German cinema began co-operative ventures with Hollywood producers, which led to mutual influence and in 1926 the German producers signed a contract with Hollywood, which started a migration of German actors and directors to Hollywood. The effect was similar to the later-observed brain drain of scientists from all over the world to the United States.

One of the results of this early cooperation was that director Alfred Hitchcock went to Berlin and started working with Friedrich Murnau. Hitchcock was very impressed with Murnau's unchained camera techniques and stated that his cooperation with Murnau was an "enormously productive experience" and that Der letzte Mann was an "almost perfect film". The cooperation with Murnau was for Hitchcock essentially a "key reference point". Hitchcock also expressed his appreciation for Murnau's camera-points-of-view and the subjective shots which provided "audience identification" with the main character.

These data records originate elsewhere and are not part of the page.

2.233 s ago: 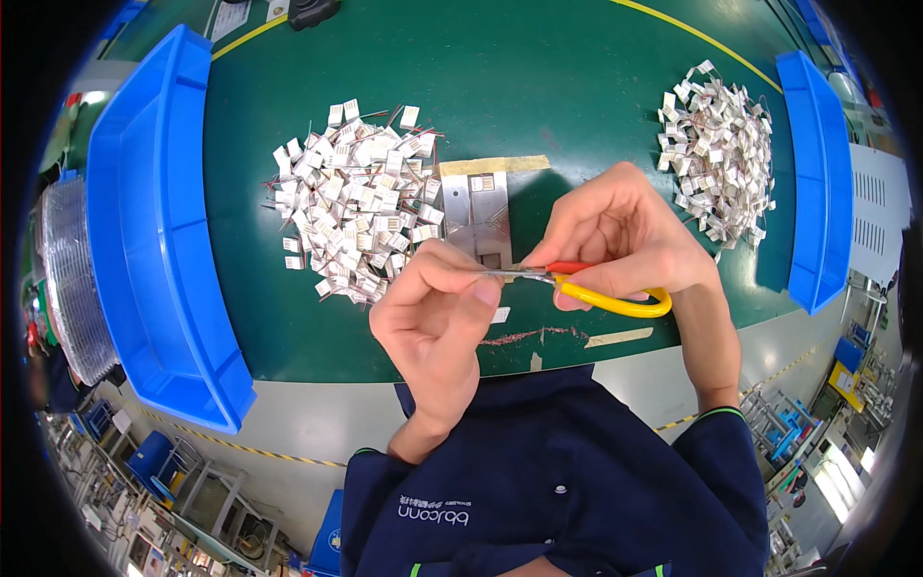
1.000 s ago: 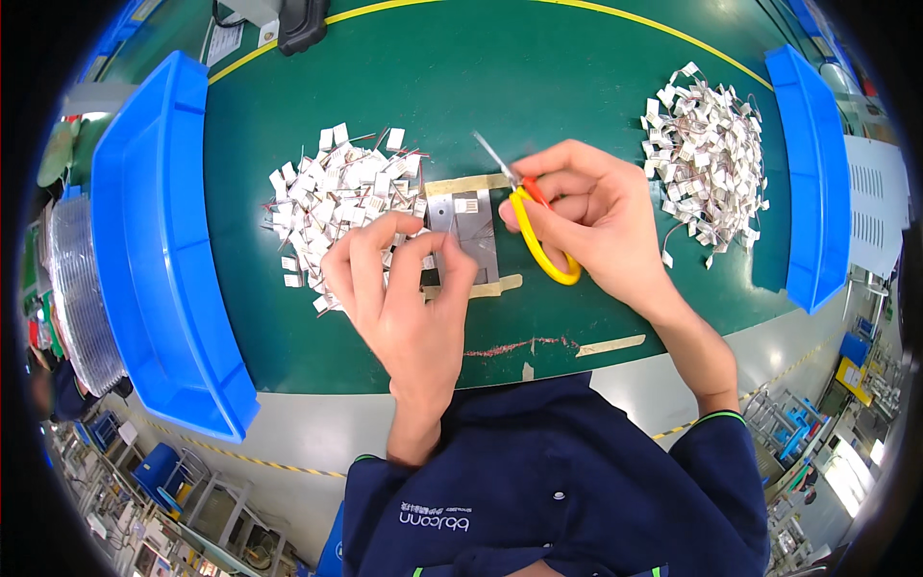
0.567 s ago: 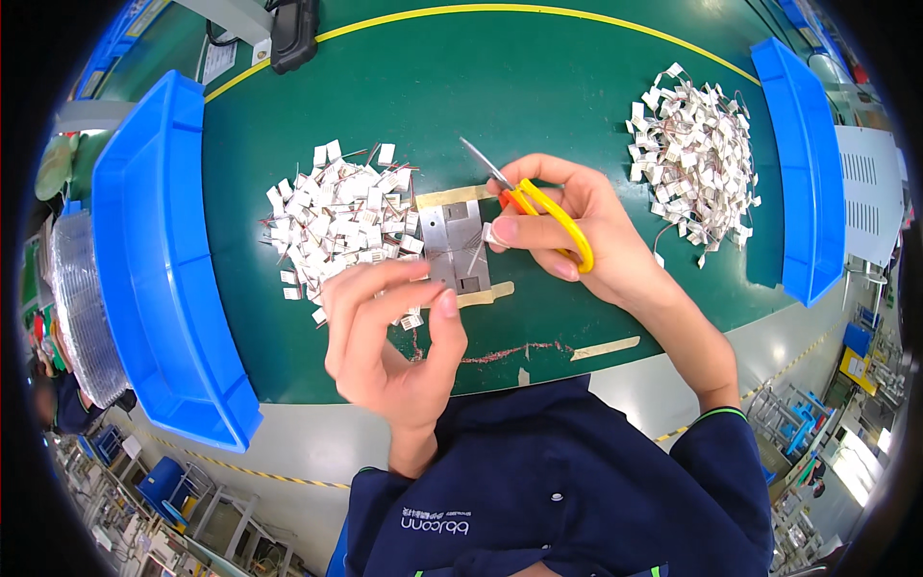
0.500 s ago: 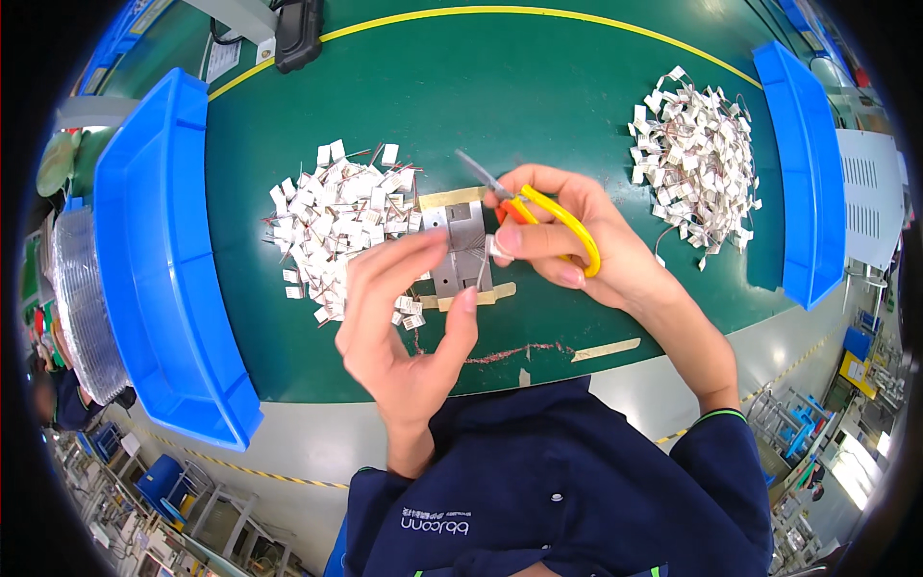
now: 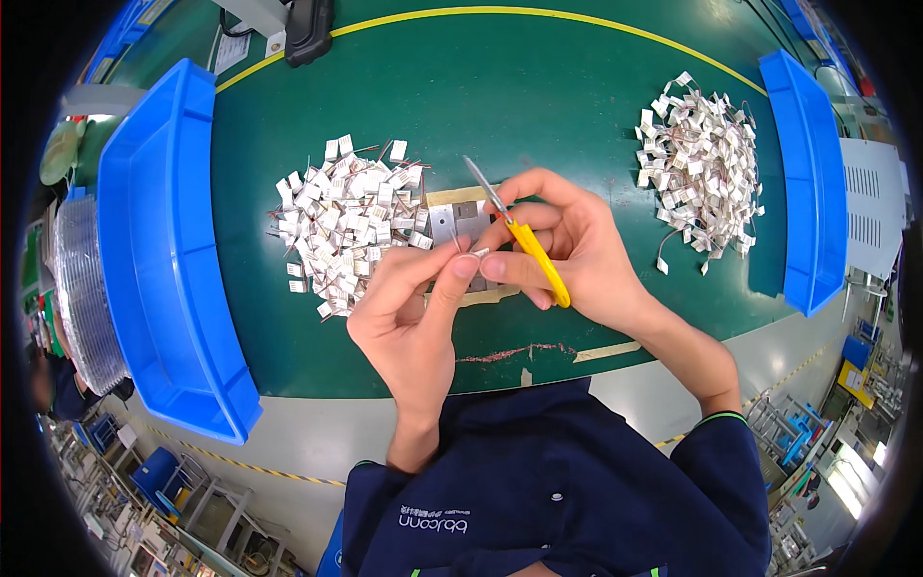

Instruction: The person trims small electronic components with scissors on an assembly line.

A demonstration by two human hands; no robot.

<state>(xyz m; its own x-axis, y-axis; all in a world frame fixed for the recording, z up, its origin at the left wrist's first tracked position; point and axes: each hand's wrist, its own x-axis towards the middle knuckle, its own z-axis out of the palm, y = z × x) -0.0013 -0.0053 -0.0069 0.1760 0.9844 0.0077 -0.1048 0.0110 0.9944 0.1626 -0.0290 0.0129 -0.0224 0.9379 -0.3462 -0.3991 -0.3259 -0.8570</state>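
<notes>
My right hand keeps yellow-handled scissors hooked in its fingers, the blades pointing away to the upper left. With thumb and forefinger it also holds a small wire piece with a white label. My left hand pinches the same piece, thumb and forefinger meeting my right fingertips; the fingers hide most of it. Below the hands, a metal plate is taped to the green table and partly covered. A pile of white-labelled wire pieces lies just left of the plate.
Another pile of labelled wires is at the right. Blue bins stand at the left and right table edges. A strip of tape and reddish scraps lie near the front edge. A black device sits at the back left.
My left hand has come up to the right and closed its thumb and fingers on the labelled wire piece. The scissors have turned in my right hand, with the handles now lower.
</notes>
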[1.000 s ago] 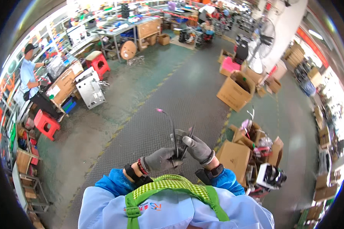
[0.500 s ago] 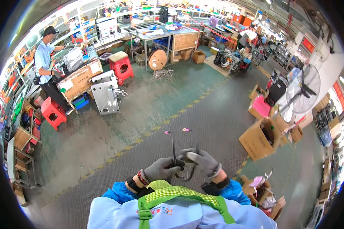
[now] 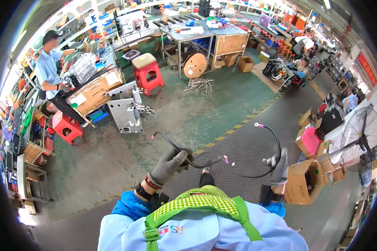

The rating of Der letzte Mann in Hollywood was very high: "Hollywood simply raved about The Last Laugh," noted Jan Horak.

==Reception and legacy==
The film was a major critical and financial success and allowed Murnau to make two big budget films shortly afterwards. Critics praised the film's style and artistic camera movements. Film critic Paul Rotha said that it "definitely established the film as an independent medium of expression... Everything that had to be said... was said entirely through the camera...The Last Laugh was cine-fiction in its purest form; exemplary of the rhythmic composition proper to the film." Years later C. A. Lejeune called it "probably the least sensational and certainly the most important of Murnau's films. It gave the camera a new dominion, a new freedom... It influenced the future of motion picture photography... all over the world, and without suggesting any revolution in method, without storming critical opinion as Caligari had done, it turned technical attention towards experiment, and stimulated... a new kind of camera-thinking with a definite narrative end. Lotte Eisner praised its "opalescent surfaces streaming with reflections, rain, or light: car windows, the glazed leaves of the revolving door reflecting the silhouette of the doorman dressed in a gleaming black waterproof, the dark mass of houses with lighted windows, wet pavements and shimmering puddles... His camera captures the filtered half-light falling from the street lamps... it seizes railings through basement windows."

The film's story and content were also praised by critics, with Eisner stating that it "is pre-eminently a German tragedy, and can only be understood in a country where uniform is king, not to say god. A non-German mind will have difficulty in comprehending all its tragic implications." Siegfried Kracauer pointed out that "all the tenants, in particular the female ones... [revere the uniform] as a symbol of supreme authority and are happy to be allowed to revere it."

In 2000, Roger Ebert included it among his list of Great Movies. Based on 31 reviews, The Last Laugh has a 100% rating on Rotten Tomatoes, a film review aggregator, indicating universal support from critics. In a list of the 100 most important German films, compiled in 1994 by the Association of German Cinémathèques, The Last Laugh was placed at #20.

==Home media==
Kino International released a reconstruction of the German version and an "unrestored export version" in 2008 (the latter apparently the version used by Kino in previous releases). A bonus 40-minute documentary compares the German, American and international versions.